### WHAT IS BEING ASKED
From the entries below, copy exactly the lines from the one that contains "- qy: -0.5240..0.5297" through the one that contains "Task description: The", both included, and only those.

(Collected data)
%%
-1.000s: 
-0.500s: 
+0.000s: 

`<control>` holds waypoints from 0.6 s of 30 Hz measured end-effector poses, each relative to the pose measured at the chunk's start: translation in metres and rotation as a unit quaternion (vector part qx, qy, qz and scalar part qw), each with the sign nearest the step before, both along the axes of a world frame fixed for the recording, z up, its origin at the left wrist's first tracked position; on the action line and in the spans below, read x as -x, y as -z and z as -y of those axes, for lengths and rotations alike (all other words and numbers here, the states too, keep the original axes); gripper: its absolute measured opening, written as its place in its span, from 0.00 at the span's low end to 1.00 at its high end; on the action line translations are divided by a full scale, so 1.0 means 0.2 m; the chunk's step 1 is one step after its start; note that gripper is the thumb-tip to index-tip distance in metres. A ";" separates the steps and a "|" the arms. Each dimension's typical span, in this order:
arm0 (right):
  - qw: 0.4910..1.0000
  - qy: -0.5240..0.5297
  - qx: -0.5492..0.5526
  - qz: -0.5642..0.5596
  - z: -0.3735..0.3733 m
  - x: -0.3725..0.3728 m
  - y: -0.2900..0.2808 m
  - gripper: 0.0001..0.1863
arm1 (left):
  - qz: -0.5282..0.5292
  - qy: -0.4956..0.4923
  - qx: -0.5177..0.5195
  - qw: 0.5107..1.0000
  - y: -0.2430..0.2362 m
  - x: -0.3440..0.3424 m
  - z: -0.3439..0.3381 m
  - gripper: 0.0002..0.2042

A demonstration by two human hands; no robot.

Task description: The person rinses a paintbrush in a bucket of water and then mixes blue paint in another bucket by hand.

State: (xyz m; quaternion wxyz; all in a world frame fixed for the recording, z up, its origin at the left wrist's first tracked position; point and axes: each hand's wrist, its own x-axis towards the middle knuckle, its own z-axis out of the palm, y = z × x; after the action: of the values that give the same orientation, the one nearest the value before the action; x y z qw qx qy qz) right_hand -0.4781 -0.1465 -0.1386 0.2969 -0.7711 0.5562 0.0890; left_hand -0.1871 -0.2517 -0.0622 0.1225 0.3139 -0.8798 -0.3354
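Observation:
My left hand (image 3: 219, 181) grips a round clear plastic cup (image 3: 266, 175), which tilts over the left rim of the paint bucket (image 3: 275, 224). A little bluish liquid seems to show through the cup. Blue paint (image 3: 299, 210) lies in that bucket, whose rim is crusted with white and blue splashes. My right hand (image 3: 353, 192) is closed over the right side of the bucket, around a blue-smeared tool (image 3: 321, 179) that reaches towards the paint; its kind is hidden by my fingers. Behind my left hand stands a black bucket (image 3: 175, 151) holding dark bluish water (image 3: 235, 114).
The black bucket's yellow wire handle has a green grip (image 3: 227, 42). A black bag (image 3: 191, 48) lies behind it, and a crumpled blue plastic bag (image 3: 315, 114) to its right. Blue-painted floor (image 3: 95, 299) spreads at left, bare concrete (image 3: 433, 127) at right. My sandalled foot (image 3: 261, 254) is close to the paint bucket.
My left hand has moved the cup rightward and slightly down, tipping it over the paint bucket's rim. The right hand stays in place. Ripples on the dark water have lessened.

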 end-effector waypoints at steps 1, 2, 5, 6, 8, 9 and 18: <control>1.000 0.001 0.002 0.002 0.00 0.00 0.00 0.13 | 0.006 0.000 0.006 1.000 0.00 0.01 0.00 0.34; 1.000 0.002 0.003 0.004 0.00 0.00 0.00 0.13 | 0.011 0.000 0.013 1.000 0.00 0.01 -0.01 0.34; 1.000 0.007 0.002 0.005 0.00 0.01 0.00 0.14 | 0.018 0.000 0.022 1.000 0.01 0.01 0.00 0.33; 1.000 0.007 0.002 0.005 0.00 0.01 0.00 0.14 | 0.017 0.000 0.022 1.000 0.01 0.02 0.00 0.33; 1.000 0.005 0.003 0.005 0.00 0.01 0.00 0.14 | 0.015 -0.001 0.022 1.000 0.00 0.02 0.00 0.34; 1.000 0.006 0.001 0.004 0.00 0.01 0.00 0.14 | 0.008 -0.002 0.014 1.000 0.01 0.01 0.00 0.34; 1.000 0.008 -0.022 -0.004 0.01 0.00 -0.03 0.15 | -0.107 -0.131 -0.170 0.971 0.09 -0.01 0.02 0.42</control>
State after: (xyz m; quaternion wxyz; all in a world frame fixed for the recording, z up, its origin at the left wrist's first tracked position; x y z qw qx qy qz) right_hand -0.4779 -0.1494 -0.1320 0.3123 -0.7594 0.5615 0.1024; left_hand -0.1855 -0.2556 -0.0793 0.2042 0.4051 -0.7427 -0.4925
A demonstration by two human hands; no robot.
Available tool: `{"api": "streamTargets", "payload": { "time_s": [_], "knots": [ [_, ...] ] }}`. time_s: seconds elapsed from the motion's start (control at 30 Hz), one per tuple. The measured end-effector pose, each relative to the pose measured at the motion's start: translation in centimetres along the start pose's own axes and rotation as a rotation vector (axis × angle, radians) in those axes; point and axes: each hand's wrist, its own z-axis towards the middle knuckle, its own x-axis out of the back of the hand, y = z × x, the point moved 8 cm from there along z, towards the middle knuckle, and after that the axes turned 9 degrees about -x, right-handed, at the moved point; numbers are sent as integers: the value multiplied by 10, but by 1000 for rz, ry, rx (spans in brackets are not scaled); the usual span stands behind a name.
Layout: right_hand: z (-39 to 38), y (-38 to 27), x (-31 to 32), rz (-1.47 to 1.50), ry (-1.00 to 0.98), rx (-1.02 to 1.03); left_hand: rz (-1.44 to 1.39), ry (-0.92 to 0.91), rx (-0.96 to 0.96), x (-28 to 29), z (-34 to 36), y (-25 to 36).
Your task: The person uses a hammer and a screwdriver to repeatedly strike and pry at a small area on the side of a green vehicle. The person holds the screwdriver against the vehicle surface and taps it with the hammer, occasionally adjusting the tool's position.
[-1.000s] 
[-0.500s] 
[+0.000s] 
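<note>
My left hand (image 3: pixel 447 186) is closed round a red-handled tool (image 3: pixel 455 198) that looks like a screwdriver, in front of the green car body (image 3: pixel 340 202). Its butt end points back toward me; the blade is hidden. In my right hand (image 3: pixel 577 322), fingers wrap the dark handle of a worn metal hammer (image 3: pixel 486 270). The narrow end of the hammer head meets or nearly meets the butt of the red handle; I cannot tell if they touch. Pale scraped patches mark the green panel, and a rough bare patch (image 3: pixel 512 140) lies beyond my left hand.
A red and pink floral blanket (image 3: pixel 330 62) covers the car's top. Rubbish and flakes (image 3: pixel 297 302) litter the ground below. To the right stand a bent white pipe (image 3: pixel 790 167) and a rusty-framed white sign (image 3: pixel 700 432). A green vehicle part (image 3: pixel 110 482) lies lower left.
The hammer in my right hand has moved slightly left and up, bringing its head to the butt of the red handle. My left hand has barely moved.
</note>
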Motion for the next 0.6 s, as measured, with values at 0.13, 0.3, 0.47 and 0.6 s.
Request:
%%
### SOLUTION FOR THIS EXERCISE
  - qy: -0.5240..0.5297
  - qx: -0.5492..0.5526
  - qz: -0.5642..0.5596
  - z: -0.3735..0.3733 m
  - x: -0.3725..0.3728 m
  - y: -0.2900..0.2808 m
  - gripper: 0.0001..0.1863
arm1 (left):
  - qz: -0.5282..0.5292
  - qy: -0.4956..0.4923
  - qx: -0.5177..0.5195
  - qw: 0.5107..1.0000
  - y: -0.2430..0.2362 m
  - x: -0.3440..0.3424 m
  - z: -0.3439..0.3381 m
  - gripper: 0.0002..0.2042

A demonstration by two human hands; no robot.

Task description: The person rinses a paintbrush in a bucket of water and then mixes blue paint in another bucket by hand.

No more output will be produced.